**Work request**
Every entry below needs to be repeated exactly as written.

------ Records for the task ------

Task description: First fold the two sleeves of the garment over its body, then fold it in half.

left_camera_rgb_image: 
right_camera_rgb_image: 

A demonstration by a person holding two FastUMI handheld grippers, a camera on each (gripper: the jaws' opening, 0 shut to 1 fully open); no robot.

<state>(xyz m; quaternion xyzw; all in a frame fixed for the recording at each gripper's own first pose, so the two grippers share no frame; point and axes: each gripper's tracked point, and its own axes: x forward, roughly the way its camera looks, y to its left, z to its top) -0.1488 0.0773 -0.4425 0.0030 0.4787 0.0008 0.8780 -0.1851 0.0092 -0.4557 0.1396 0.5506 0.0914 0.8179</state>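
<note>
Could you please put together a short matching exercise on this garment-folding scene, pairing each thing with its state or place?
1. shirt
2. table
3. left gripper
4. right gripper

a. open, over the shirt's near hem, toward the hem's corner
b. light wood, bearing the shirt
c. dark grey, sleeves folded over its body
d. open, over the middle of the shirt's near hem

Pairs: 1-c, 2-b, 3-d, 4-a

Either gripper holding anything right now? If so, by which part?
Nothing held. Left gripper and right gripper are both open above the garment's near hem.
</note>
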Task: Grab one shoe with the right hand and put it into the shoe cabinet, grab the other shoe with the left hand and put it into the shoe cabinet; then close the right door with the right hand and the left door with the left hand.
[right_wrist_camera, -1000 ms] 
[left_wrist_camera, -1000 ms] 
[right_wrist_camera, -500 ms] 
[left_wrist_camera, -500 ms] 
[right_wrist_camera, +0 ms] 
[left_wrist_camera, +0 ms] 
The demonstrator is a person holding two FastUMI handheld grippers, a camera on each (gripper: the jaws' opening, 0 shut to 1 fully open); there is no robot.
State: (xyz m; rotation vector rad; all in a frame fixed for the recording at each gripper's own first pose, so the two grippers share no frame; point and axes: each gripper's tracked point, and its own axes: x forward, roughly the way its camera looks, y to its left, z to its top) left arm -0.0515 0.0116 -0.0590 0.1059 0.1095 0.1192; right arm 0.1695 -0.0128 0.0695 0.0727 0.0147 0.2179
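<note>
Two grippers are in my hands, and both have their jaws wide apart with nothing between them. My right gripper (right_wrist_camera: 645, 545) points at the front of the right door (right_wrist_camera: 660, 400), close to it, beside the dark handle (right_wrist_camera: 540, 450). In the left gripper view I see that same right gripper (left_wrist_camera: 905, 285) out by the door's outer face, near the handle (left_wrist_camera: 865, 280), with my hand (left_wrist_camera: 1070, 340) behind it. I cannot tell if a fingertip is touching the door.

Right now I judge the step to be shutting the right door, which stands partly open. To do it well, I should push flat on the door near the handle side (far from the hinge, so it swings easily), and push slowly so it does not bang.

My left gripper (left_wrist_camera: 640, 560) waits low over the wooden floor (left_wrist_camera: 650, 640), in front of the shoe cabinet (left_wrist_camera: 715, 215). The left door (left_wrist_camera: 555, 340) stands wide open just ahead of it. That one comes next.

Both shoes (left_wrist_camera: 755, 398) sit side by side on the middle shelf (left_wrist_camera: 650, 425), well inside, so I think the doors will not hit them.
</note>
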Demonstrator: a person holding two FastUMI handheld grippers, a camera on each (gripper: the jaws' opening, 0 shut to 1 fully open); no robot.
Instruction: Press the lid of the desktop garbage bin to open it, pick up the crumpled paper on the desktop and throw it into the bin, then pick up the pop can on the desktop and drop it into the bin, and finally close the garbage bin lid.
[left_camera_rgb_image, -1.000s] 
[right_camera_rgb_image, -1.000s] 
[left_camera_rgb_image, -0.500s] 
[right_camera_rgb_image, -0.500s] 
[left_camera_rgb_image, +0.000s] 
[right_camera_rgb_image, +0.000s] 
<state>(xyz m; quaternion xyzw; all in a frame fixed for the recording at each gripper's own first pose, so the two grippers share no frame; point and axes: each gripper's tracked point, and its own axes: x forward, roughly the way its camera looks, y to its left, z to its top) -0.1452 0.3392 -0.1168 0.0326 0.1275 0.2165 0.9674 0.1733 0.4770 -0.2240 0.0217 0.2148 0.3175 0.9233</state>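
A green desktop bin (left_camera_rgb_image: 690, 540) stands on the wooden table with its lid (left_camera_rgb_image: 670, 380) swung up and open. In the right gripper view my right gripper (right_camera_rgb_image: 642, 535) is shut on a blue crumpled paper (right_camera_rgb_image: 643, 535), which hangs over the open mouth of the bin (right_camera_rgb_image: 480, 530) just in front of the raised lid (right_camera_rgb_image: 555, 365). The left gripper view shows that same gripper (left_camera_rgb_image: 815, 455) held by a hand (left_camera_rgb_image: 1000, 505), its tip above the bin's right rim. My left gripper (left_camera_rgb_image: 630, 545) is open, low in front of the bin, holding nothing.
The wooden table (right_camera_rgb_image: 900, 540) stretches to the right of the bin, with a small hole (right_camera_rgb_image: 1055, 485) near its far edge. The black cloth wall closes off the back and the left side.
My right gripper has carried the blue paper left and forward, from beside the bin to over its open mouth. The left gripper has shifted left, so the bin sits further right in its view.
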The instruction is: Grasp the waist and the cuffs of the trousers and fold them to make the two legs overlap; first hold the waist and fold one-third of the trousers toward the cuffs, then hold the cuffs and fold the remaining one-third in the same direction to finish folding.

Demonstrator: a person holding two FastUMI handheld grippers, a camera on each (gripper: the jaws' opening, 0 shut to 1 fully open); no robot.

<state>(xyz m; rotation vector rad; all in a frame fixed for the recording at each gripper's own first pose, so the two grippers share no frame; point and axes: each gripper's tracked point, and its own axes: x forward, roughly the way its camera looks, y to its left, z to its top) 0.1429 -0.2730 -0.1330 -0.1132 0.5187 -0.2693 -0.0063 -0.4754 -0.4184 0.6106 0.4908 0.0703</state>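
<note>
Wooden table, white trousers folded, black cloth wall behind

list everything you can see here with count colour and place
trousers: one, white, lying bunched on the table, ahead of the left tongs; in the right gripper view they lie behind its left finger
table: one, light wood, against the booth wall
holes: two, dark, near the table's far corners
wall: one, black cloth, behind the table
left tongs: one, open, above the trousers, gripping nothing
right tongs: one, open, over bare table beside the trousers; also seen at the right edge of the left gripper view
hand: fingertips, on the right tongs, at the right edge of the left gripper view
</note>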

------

**Task solution**
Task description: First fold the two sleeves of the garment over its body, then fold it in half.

left_camera_rgb_image: 
right_camera_rgb_image: 

A demonstration by a person holding two FastUMI handheld grippers, a camera on each (gripper: the jaws' opening, 0 shut to 1 fully open); no robot.

<state>(xyz m; quaternion xyzw; all in a frame fixed for the recording at each gripper's own first pose, so the two grippers share no frame; point and axes: each gripper's tracked point, and its own axes: x forward, roughly the way its camera looks, y to its left, z to its top) -0.1488 0.0773 -0.4425 0.0030 0.4787 0.0008 0.8780 -0.1851 0.0092 -0.4557 0.1396 0.5506 0.0914 0.8179</state>
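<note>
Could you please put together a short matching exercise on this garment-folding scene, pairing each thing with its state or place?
1. shirt
2. table
3. left gripper
4. right gripper

a. open, over the shirt's near hem, toward the hem's corner
b. light wood, bearing the shirt
c. dark grey, sleeves folded over its body
d. open, over the middle of the shirt's near hem

Pairs: 1-c, 2-b, 3-d, 4-a

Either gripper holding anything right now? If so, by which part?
Nothing held. Left gripper and right gripper are both open above the garment's near hem.
</note>
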Task: Grab one shoe with the right hand and put it into the shoe cabinet, grab the other shoe with the left hand and put it into the shoe cabinet; then close the right door with the right hand and the left door with the left hand.
[right_wrist_camera, -1000 ms] 
[left_wrist_camera, -1000 ms] 
[right_wrist_camera, -500 ms] 
[left_wrist_camera, -500 ms] 
[right_wrist_camera, +0 ms] 
[left_wrist_camera, +0 ms] 
The demonstrator is a person holding two FastUMI handheld grippers, a camera on each (gripper: the jaws' opening, 0 shut to 1 fully open); there is no robot.
State: (xyz m; rotation vector rad; all in a frame fixed for the recording at each gripper's own first pose, so the two grippers share no frame; point and axes: each gripper's tracked point, and its own axes: x forward, roughly the way its camera looks, y to its left, z to its top) left arm -0.0515 0.0116 -0.0590 0.1059 0.1095 0.1192; right arm 0.1695 -0.0128 0.0695 0.0727 0.0147 0.2179
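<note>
Two grippers are in my hands, and both have their jaws wide apart with nothing between them. My right gripper (right_wrist_camera: 645, 545) points at the front of the right door (right_wrist_camera: 660, 400), close to it, beside the dark handle (right_wrist_camera: 540, 450). In the left gripper view I see that same right gripper (left_wrist_camera: 905, 285) out by the door's outer face, near the handle (left_wrist_camera: 865, 280), with my hand (left_wrist_camera: 1070, 340) behind it. I cannot tell if a fingertip is touching the door.

Right now I judge the step to be shutting the right door, which stands partly open. To do it well, I should push flat on the door near the handle side (far from the hinge, so it swings easily), and push slowly so it does not bang.

My left gripper (left_wrist_camera: 640, 560) waits low over the wooden floor (left_wrist_camera: 650, 640), in front of the shoe cabinet (left_wrist_camera: 715, 215). The left door (left_wrist_camera: 555, 340) stands wide open just ahead of it. That one comes next.

Both shoes (left_wrist_camera: 755, 398) sit side by side on the middle shelf (left_wrist_camera: 650, 425), well inside, so I think the doors will not hit them.
</note>
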Demonstrator: a person holding two FastUMI handheld grippers, a camera on each (gripper: the jaws' opening, 0 shut to 1 fully open); no robot.
Instruction: Press the lid of the desktop garbage bin to open it, pick up the crumpled paper on the desktop and throw it into the bin, then pick up the pop can on the desktop and drop it into the bin, and finally close the garbage bin lid.
[left_camera_rgb_image, -1.000s] 
[right_camera_rgb_image, -1.000s] 
[left_camera_rgb_image, -0.500s] 
[right_camera_rgb_image, -0.500s] 
[left_camera_rgb_image, +0.000s] 
[right_camera_rgb_image, +0.000s] 
<state>(xyz m; quaternion xyzw; all in a frame fixed for the recording at each gripper's own first pose, so the two grippers share no frame; point and axes: each gripper's tracked point, and its own axes: x forward, roughly the way its camera looks, y to its left, z to its top) -0.1452 0.3392 -0.1168 0.0326 0.1275 0.2165 0.9674 0.1733 0.4770 -0.2240 0.0217 0.2148 0.3175 0.9233</state>
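A green desktop bin (left_camera_rgb_image: 690, 540) stands on the wooden table with its lid (left_camera_rgb_image: 670, 380) swung up and open. In the right gripper view my right gripper (right_camera_rgb_image: 642, 535) is shut on a blue crumpled paper (right_camera_rgb_image: 643, 535), which hangs over the open mouth of the bin (right_camera_rgb_image: 480, 530) just in front of the raised lid (right_camera_rgb_image: 555, 365). The left gripper view shows that same gripper (left_camera_rgb_image: 815, 455) held by a hand (left_camera_rgb_image: 1000, 505), its tip above the bin's right rim. My left gripper (left_camera_rgb_image: 630, 545) is open, low in front of the bin, holding nothing.
The wooden table (right_camera_rgb_image: 900, 540) stretches to the right of the bin, with a small hole (right_camera_rgb_image: 1055, 485) near its far edge. The black cloth wall closes off the back and the left side.
My right gripper has carried the blue paper left and forward, from beside the bin to over its open mouth. The left gripper has shifted left, so the bin sits further right in its view.
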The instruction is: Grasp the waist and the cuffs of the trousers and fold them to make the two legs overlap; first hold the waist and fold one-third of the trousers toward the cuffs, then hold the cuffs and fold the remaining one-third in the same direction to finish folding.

Demonstrator: a person holding two FastUMI handheld grippers, a camera on each (gripper: the jaws' opening, 0 shut to 1 fully open); no robot.

<state>(xyz m; rotation vector rad; all in a frame fixed for the recording at each gripper's own first pose, so the two grippers share no frame; point and axes: each gripper's tracked point, and its own axes: x forward, roughly the way its camera looks, y to its left, z to its top) 0.1429 -0.2730 -0.1330 -0.1132 0.5187 -0.2693 -0.0063 -0.4754 -0.4184 0.6106 0.4908 0.0703</state>
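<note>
Wooden table, white trousers folded, black cloth wall behind

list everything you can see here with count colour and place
trousers: one, white, lying bunched on the table, ahead of the left tongs; in the right gripper view they lie behind its left finger
table: one, light wood, against the booth wall
holes: two, dark, near the table's far corners
wall: one, black cloth, behind the table
left tongs: one, open, above the trousers, gripping nothing
right tongs: one, open, over bare table beside the trousers; also seen at the right edge of the left gripper view
hand: fingertips, on the right tongs, at the right edge of the left gripper view
</note>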

Work on the answer is now done.